▶ _EXERCISE PROMPT_: The answer should contain all of the data, retyped without any alteration.

[AVAILABLE DATA — start]

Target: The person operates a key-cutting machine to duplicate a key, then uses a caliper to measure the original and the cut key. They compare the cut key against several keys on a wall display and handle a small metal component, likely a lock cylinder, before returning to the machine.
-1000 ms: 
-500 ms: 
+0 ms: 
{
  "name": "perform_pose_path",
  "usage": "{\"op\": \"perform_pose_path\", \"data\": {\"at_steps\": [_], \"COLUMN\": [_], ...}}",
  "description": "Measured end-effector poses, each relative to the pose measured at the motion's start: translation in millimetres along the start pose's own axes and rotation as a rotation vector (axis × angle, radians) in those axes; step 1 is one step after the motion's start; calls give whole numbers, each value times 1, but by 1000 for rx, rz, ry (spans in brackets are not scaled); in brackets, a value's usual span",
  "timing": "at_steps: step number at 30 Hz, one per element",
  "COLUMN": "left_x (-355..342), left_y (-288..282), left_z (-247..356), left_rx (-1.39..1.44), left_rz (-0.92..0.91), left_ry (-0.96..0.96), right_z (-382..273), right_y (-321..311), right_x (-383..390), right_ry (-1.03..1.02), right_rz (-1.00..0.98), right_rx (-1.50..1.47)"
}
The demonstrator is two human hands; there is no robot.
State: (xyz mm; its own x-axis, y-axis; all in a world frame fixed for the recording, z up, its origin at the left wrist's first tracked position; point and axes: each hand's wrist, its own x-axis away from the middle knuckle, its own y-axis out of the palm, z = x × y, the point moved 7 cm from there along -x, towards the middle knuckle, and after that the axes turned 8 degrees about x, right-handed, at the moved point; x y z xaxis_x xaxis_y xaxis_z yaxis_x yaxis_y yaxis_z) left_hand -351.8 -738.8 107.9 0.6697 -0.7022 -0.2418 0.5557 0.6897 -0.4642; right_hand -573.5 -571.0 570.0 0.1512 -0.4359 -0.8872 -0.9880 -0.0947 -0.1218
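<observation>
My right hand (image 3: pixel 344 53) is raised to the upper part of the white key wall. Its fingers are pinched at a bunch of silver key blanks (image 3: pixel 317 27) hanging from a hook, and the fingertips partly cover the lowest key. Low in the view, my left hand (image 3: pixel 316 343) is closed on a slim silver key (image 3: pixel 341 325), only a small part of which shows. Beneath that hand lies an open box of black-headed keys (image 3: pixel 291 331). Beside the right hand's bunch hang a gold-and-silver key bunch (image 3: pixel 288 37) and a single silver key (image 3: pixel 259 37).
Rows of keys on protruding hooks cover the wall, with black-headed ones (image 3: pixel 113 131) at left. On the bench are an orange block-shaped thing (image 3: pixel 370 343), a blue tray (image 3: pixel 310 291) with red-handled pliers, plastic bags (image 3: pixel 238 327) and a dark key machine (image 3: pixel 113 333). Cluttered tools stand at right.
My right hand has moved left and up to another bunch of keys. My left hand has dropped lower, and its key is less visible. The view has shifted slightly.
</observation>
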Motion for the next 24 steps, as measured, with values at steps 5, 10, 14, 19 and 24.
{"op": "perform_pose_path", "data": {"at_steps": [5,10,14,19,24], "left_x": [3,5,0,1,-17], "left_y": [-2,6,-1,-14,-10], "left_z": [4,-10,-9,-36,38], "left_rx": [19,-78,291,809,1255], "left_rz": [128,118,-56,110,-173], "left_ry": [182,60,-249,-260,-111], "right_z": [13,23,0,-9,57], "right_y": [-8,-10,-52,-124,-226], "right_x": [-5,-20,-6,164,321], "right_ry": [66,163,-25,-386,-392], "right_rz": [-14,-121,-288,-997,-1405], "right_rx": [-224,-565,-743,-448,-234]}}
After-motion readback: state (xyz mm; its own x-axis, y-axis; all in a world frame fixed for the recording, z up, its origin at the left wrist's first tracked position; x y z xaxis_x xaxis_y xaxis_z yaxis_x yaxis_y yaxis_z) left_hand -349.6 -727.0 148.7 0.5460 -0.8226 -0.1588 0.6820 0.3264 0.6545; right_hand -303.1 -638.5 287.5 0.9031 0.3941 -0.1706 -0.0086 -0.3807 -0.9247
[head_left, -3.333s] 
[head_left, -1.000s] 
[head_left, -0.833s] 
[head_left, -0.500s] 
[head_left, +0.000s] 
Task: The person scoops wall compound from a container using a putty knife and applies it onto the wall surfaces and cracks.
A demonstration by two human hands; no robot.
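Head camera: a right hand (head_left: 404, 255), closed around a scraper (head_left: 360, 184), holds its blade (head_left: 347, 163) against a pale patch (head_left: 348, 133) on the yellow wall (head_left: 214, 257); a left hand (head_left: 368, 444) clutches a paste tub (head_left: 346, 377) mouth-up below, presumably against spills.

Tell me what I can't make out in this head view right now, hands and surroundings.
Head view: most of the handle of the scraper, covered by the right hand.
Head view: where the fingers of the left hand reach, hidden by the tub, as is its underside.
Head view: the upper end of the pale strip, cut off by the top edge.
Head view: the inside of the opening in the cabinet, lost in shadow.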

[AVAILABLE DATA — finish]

▶ _WORKED SOLUTION_:
Target: The person operates a key-cutting machine to duplicate a key, then uses a caliper to measure the original and the cut key. They compare the cut key against several keys on a wall display and handle a small metal component, likely a lock cylinder, before returning to the machine.
-1000 ms: 
-500 ms: 
+0 ms: 
{
  "name": "perform_pose_path",
  "usage": "{\"op\": \"perform_pose_path\", \"data\": {\"at_steps\": [_], \"COLUMN\": [_], ...}}",
  "description": "Measured end-effector poses, each relative to the pose measured at the motion's start: translation in millimetres along the start pose's own axes and rotation as a rotation vector (axis × angle, radians) in those axes; step 1 is one step after the motion's start; calls give whole numbers, each value times 1, but by 1000 for rx, rz, ry (spans in brackets are not scaled); in brackets, a value's usual span",
  "timing": "at_steps: step number at 30 Hz, one per element",
  "COLUMN": "left_x (-355..342), left_y (-288..282), left_z (-247..356), left_rx (-1.39..1.44), left_rz (-0.92..0.91), left_ry (-0.96..0.96), right_z (-382..273), right_y (-321..311), right_x (-383..390), right_ry (-1.03..1.02), right_rz (-1.00..0.98), right_rx (-1.50..1.47)"
}
The demonstrator is two human hands; there is no robot.
State: (xyz mm; its own x-axis, y-axis; all in a world frame fixed for the recording, z up, its origin at the left wrist's first tracked position; point and axes: each hand's wrist, its own x-axis away from the middle knuckle, its own y-axis out of the palm, z = x × y, the point moved 7 cm from there along -x, towards the middle knuckle, and after that the axes turned 8 degrees about x, right-handed, at the moved point; x y z xaxis_x xaxis_y xaxis_z yaxis_x yaxis_y yaxis_z) left_hand -351.8 -738.8 107.9 0.6697 -0.7022 -0.2418 0.5557 0.6897 -0.4642; right_hand -573.5 -571.0 570.0 0.1512 -0.4359 -0.8872 -0.9880 -0.0947 -0.1218
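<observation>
My right hand (image 3: pixel 344 53) is raised to the upper part of the white key wall. Its fingers are pinched at a bunch of silver key blanks (image 3: pixel 317 27) hanging from a hook, and the fingertips partly cover the lowest key. Low in the view, my left hand (image 3: pixel 316 343) is closed on a slim silver key (image 3: pixel 341 325), only a small part of which shows. Beneath that hand lies an open box of black-headed keys (image 3: pixel 291 331). Beside the right hand's bunch hang a gold-and-silver key bunch (image 3: pixel 288 37) and a single silver key (image 3: pixel 259 37).
Rows of keys on protruding hooks cover the wall, with black-headed ones (image 3: pixel 113 131) at left. On the bench are an orange block-shaped thing (image 3: pixel 370 343), a blue tray (image 3: pixel 310 291) with red-handled pliers, plastic bags (image 3: pixel 238 327) and a dark key machine (image 3: pixel 113 333). Cluttered tools stand at right.
My right hand has moved left and up to another bunch of keys. My left hand has dropped lower, and its key is less visible. The view has shifted slightly.
</observation>
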Motion for the next 24 steps, as measured, with values at steps 5, 10, 14, 19 and 24.
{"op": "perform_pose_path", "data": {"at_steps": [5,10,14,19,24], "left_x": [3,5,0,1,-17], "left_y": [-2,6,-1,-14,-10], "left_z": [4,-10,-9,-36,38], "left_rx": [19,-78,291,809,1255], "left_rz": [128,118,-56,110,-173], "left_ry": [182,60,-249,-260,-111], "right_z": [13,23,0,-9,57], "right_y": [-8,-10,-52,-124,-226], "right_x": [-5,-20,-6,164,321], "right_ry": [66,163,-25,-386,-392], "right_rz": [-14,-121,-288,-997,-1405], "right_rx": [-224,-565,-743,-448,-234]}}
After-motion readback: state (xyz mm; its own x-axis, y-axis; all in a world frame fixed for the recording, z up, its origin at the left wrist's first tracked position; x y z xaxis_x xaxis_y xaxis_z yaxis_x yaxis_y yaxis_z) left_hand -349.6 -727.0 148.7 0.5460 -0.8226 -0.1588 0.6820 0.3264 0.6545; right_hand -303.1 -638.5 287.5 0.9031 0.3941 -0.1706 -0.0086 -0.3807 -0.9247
[head_left, -3.333s] 
[head_left, -1.000s] 
[head_left, -0.833s] 
[head_left, -0.500s] 
[head_left, +0.000s] 
Task: The person scoops wall compound from a container using a putty knife and applies it onto the wall surfaces and cracks.
A demonstration by two human hands; no robot.
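Head camera: a right hand (head_left: 404, 255), closed around a scraper (head_left: 360, 184), holds its blade (head_left: 347, 163) against a pale patch (head_left: 348, 133) on the yellow wall (head_left: 214, 257); a left hand (head_left: 368, 444) clutches a paste tub (head_left: 346, 377) mouth-up below, presumably against spills.

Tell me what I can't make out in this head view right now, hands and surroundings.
Head view: most of the handle of the scraper, covered by the right hand.
Head view: where the fingers of the left hand reach, hidden by the tub, as is its underside.
Head view: the upper end of the pale strip, cut off by the top edge.
Head view: the inside of the opening in the cabinet, lost in shadow.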

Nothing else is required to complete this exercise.